Et puis on a fermé un centre d’hébergement à la Croix-Rousse parce que le bâtiment était bien plus propice pour un hôtel de luxe.
Il y a quelques semaines, pour la venue de Macron, on a expulsé des camps de Roms parce que vraiment, c’est pas très bon pour l’image de la ville.
Aujourd’hui, 10 Novembre 2017, un jour vraiment comme tous les autres.
Des associations d’aide aux personnes mal logées et aux migrants, il y en a. de nombreuses même. Et elles bossent, et elles ont des victoires : sur des cas individuels souvent -ou des groupes, parfois. Elles font tout un boulot juridique, d’aide matérielle ; leurs bénévoles donnent de leur temps, de leur énergie.
Mais il y a un problème. Il n’y a pas de mobilisation collective suffisante sur le sujet. L’apathie, le silence et l’indifférence règnent.
J’ai l’impression que la lutte contre la chasse aux migrants est toujours reléguée à l’arrière plans de nos luttes. Je me demande pourquoi, alors que cela faisait apparemment une semaine que les grillages se montaient, très peu de personnes étaient au courant de ce qui se passait.
Il me semble anormal que la lutte incombe à quelques associations, complètement débordées, ou même à la bonne volonté de quelques voisin.es. Parce qu’à Part Dieu, par exemple, c’était le cas dans les premières semaines : quelques-un.es, qui ne connaissaient pas forcément le milieu militant et associatif se sont occupé.es, de donner une aide matérielle de premier soin (brosses à dents, savons, etc..) aux quelques dizaines de mineur.es sans papiers qui étaient là au début (certain.es ont depuis étés pris en charge, notamment des mineurs).
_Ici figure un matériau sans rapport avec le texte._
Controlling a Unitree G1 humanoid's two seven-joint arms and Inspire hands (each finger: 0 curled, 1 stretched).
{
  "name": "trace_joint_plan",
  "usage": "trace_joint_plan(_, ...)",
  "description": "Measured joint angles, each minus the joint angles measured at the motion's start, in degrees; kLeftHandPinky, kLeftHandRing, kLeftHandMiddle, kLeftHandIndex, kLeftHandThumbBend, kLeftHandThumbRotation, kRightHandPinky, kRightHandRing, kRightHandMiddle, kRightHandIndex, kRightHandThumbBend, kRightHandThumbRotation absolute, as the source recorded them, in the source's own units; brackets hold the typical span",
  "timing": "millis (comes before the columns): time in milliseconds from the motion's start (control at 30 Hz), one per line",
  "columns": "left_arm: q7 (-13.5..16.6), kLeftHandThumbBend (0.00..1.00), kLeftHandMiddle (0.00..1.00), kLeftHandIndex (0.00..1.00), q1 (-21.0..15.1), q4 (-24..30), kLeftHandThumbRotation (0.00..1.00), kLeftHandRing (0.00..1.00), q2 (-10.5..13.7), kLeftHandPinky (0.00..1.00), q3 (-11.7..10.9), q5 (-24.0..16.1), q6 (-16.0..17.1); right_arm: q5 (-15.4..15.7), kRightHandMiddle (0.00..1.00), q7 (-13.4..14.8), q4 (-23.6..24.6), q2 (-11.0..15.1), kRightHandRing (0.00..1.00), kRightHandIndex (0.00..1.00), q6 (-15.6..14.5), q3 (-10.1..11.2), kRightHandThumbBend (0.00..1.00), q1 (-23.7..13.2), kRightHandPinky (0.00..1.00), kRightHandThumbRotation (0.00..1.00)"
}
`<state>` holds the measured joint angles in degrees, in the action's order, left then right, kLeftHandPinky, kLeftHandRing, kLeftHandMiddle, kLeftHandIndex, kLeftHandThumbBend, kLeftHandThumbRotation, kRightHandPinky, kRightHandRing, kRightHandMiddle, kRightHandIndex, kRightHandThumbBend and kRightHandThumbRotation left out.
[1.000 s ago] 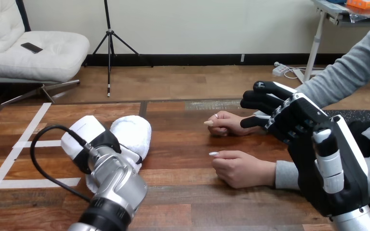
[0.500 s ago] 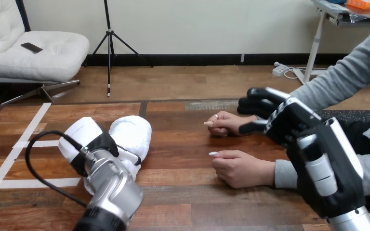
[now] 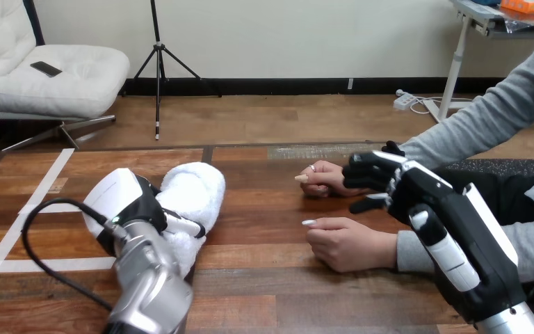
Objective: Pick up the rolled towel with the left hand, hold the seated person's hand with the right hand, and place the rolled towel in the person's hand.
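White towel (image 3: 198,188) sat in left hand (image 3: 125,205), fingers (image 3: 183,225) curled round its near end; fluffy, tightly rolled, long axis pointing away from me. Person's hands lay to its right, well apart across table (image 3: 264,292). Person's nearer hand (image 3: 348,243) rested palm down. Beyond it, right hand (image 3: 396,188) overlapped farther hand (image 3: 320,177) at wrist; couldn't tell whether it gripped.

right robot hand (image 3: 417,191): lowered to person's far hand (image 3: 323,177) | rolled towel (image 3: 196,191): shifted right
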<state>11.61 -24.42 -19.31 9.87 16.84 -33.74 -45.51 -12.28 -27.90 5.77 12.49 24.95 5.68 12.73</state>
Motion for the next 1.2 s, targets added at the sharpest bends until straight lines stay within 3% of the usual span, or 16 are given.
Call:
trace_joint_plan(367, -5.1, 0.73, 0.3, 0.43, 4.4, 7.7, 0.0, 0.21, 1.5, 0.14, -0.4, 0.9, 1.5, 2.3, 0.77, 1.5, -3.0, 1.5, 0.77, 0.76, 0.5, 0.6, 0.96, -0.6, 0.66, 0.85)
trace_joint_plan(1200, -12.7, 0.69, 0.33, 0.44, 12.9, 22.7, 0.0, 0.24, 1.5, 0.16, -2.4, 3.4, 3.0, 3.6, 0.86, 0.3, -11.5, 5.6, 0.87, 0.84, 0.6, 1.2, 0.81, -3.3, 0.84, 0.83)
Même chose pour le collectif Agir Migrant, qui surveille seul si les flics ne délogent pas les migrants des archives départementales (Sans Souci), en faisant des rondes régulières, par exemple. Même toutes les opérations de relogement -squats- sont menés par des personnes qui doivent aussi s’épuiser.
Trop d’attaques du gouvernement dans toutes les sphères de la vie publique. Trop de luttes à mener. Et cela se comprend. On est nombreux à être dans la galère. Et à donner de son temps dans les luttes. Mais cela ne m’empêche pas de penser qu’il est dommage de fermer un peu les yeux sur ce qui ne touche pas directement nos intérêts. Parce qu’au fond, à qui le tour ?
Pourquoi est-ce que les manifestations en soutien aux migrants et aux mal logés ramènent toujours aussi peu de monde ?
Et pourquoi pas remettre cette question au centre des luttes ?
Parce qu’aucun.e de nous ne vit plus concrètement l’État policier et répressif que ces personnes.
Parce que la France et ses habitants-citoyens-avec un toit sur la tête sont objectivement privilégiés. Mais que ce qui arrive aux autres, pourrait nous arriver un jour.
Parce que notre confort vient directement de l’exploitation mondialisée par la division internationale du travail, des politiques guerrières et impérialistes de nos gouvernants -ventes d’armes, opérations armées, etc.
A Lyon, ce serait super qu’on arrive à mieux se coordonner entre les différentes associations d’aide aux migrant.es et mal logé.es (RESF, collectif jamais sans toit, collectif des étudiants sans papier, Agir Migrants, MRAP, milieu squat, ...) pour qu’on puisse construire un rapport de force contre les pouvoirs publics.
Pour qu’on fasse éclater l’omerta. Éclater nos privilèges.